2. Related Work2.1. Traditional Object Detection Methods

In the early days, most object detection methods [9] [10], adopted the detection routes of Sliding Window or Connected Components Analysis. Based on the Sliding Window method, windows of different scales are usually used to densely slide on the input image and meanwhile, the content of each window is classified by a classifier or rules made by people. The methods based on Connected Components Analysis usually first obtain the selected connected regions through a variety of ways (e.g., color clustering or extreme region extraction) and then filter out non-object regions in the candidate region based on some artificially designed rules. As one of the most successful detection methods, [11] uses Haar features and Adaboost [12] to train a series of cascaded classifiers for face detection, achieving high efficiency and satisfactory accuracy. DPM [13] is another popular method that had maintained the best results on PASCAL VOC [14] for many years. It uses a mixture of multi-scale deformable part models to represent highly variable object classes.
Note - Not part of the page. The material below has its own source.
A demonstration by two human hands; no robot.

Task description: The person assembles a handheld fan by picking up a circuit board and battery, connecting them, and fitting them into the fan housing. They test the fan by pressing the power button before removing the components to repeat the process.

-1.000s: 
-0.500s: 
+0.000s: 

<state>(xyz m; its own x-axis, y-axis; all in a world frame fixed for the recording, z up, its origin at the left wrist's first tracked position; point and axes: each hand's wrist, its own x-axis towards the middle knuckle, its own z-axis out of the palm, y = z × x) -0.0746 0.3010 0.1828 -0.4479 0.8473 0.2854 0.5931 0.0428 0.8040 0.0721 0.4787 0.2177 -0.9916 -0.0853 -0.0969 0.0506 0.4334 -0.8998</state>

Later, some methods further improved the accuracy of object detection based on knowledge of morphological operations [15], conditional random fields [16] and graphs [17].

2.2. Object Detection in Deep Learning

Motivated by the thriving of deep learning-based object [18] or text [19] detection architectures, we thought that oracle characters as a particular object could get benefits from these fields. There are two main trends in the field of object detection: two-stage and one-stage.
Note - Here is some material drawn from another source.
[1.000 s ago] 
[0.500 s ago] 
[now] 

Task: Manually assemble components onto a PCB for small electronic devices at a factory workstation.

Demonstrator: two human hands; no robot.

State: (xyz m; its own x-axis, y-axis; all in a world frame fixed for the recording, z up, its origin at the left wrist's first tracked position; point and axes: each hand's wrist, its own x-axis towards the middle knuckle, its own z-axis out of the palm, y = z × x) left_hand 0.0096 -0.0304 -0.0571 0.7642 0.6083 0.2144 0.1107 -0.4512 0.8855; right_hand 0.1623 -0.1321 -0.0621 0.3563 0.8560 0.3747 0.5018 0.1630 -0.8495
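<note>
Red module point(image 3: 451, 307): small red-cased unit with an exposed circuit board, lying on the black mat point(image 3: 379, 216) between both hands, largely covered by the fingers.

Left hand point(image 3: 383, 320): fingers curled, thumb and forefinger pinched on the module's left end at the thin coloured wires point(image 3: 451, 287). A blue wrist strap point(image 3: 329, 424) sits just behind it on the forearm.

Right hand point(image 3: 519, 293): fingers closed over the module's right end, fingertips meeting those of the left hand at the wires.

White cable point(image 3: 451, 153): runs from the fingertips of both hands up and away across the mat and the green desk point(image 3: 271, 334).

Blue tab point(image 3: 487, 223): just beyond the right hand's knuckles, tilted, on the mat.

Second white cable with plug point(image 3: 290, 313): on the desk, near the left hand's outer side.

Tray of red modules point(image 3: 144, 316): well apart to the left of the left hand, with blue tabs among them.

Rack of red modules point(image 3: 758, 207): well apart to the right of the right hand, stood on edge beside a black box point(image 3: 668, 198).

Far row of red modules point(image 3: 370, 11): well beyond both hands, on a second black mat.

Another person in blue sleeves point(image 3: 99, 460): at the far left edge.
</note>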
Two-stage approaches divide the object detection task into two stages: generates ROIs (Region of Interesting) and then classify and regress the ROIs.

Two-stage approach was introduced and popularized by R-CNN [20]. It generates ROIs using a low-level vision algorithm and then uses a DCN-based region-wise classifier to classify the ROIs independently. Later, SPP-Net [21] and Fast-RCNN [22] improve R-CNNs by extracting ROIs from the feature maps. However, both still rely on separate proposal algorithms and cannot be trained end-to-end. Faster-RCNN [5] is allowed to be trained end-to-end by introducing RPN (region proposal network). RPN generates proposals from a set of pre-determined candidate boxes, usually known as anchor boxes, which not only makes the detectors more efficient but also allows the detectors to be trained end-to-end. Mask-RCNN [23] further improves the efficiency of Faster-RCNN by adding a mask prediction branch and can thereby detect objects and predict their masks at the same time. Other works focus on the architecture design, the contextual relationship, improving speed.
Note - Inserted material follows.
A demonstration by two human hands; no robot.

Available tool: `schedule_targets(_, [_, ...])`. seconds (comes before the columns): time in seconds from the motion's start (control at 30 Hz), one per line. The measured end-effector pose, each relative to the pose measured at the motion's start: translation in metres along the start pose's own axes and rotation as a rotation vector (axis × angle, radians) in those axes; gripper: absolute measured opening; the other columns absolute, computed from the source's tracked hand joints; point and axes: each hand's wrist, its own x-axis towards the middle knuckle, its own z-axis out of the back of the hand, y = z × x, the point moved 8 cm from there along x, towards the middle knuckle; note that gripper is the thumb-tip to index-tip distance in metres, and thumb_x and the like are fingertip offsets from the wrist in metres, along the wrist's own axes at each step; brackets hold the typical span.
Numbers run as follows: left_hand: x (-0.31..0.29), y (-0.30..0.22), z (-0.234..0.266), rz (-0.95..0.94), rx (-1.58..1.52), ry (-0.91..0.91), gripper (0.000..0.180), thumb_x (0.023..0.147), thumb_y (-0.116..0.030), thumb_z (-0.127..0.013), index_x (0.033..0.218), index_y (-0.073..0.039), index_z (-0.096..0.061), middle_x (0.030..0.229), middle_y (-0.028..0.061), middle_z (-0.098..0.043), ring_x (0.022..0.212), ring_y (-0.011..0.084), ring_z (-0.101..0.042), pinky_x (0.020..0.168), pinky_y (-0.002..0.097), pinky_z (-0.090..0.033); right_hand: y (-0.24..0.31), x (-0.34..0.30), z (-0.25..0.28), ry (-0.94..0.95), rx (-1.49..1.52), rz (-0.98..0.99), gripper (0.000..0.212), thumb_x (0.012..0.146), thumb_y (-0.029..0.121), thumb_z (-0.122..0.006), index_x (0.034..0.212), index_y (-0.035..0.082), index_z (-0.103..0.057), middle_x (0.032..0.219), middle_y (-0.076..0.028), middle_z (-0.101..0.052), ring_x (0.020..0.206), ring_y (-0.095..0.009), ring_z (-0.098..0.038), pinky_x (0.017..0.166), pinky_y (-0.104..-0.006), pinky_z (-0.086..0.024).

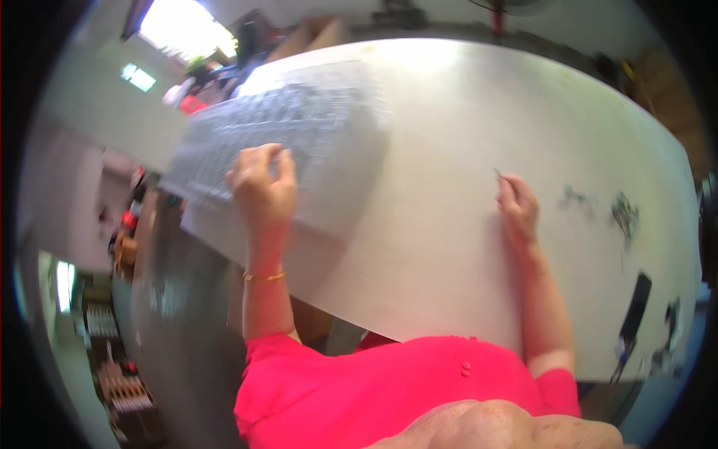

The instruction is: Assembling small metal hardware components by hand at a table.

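Observation:
My left hand [263, 183] is over a clear plastic tray [351, 131] with rows of small compartments, at the left of the table. Its fingers are bent and drawn together at the tips; what they hold, if anything, is too blurred to make out. Above the middle right of the table, my right hand [518, 208] is closed in a pinch. A small thin dark piece [497, 172] sticks out from between its thumb and forefinger. Right of that hand lie a few small metal parts [580, 197] and a tangled bunch of metal parts [624, 213].
The pale table [426, 247] curves across the view. A long black flat object [636, 307] lies near its right edge, with a dark tool-like item [667, 340] beside it. Cardboard boxes [314, 34] stand behind the far edge. Shelves with goods [120, 374] are at the lower left.

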Motion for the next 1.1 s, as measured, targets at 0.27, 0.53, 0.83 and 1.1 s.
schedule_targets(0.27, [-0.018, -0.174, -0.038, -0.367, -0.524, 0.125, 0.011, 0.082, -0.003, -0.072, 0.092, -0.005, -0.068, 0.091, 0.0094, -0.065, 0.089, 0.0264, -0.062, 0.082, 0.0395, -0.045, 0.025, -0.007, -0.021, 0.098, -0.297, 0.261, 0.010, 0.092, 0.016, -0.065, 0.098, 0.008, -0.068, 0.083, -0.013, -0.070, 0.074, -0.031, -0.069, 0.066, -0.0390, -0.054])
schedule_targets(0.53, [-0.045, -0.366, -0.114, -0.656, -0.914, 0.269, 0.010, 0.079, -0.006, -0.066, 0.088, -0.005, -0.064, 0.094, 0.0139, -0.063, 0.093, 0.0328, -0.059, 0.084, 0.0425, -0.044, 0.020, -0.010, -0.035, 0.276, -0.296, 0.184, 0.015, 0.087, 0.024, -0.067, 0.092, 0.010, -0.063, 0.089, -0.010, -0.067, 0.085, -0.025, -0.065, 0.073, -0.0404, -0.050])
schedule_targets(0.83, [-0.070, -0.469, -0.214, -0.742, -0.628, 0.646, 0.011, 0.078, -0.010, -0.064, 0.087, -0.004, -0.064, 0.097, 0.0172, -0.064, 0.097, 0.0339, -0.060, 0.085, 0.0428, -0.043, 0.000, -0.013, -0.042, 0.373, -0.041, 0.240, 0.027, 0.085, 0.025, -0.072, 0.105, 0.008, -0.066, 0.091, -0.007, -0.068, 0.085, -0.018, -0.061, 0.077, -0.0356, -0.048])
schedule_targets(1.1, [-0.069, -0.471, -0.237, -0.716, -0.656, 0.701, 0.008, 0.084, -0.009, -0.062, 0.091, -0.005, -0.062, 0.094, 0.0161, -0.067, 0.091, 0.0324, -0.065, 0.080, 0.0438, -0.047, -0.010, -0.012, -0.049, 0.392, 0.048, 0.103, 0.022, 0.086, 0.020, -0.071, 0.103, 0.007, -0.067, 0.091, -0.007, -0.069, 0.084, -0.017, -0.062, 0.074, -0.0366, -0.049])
One-stage approaches remove the ROIs extraction process and directly classify and regress the candidate anchor boxes.

YoLo [24] uses a single feed-forward convolutional network to directly predict object classes and locations, which is extremely fast. After that, YoLov2 [25] further improves YoLo by using more anchor boxes and a new bounding box regression method. DSSD [6] and RON [2] adopt networks similar to the Hourglass Network [26], enabling them to combine low-level and high-level features via skip connections to predict bounding boxes more accurately. RefineDet [27] refines the locations and sizes of the anchor boxes twice, exploiting the merits of both one-stage and two-stage approaches. CornerNet [28] and CenterNet [29] are other keypoint-based approaches that directly detect an object using a pair of corners. Although these methods achieve high performance, it still has room for improvement.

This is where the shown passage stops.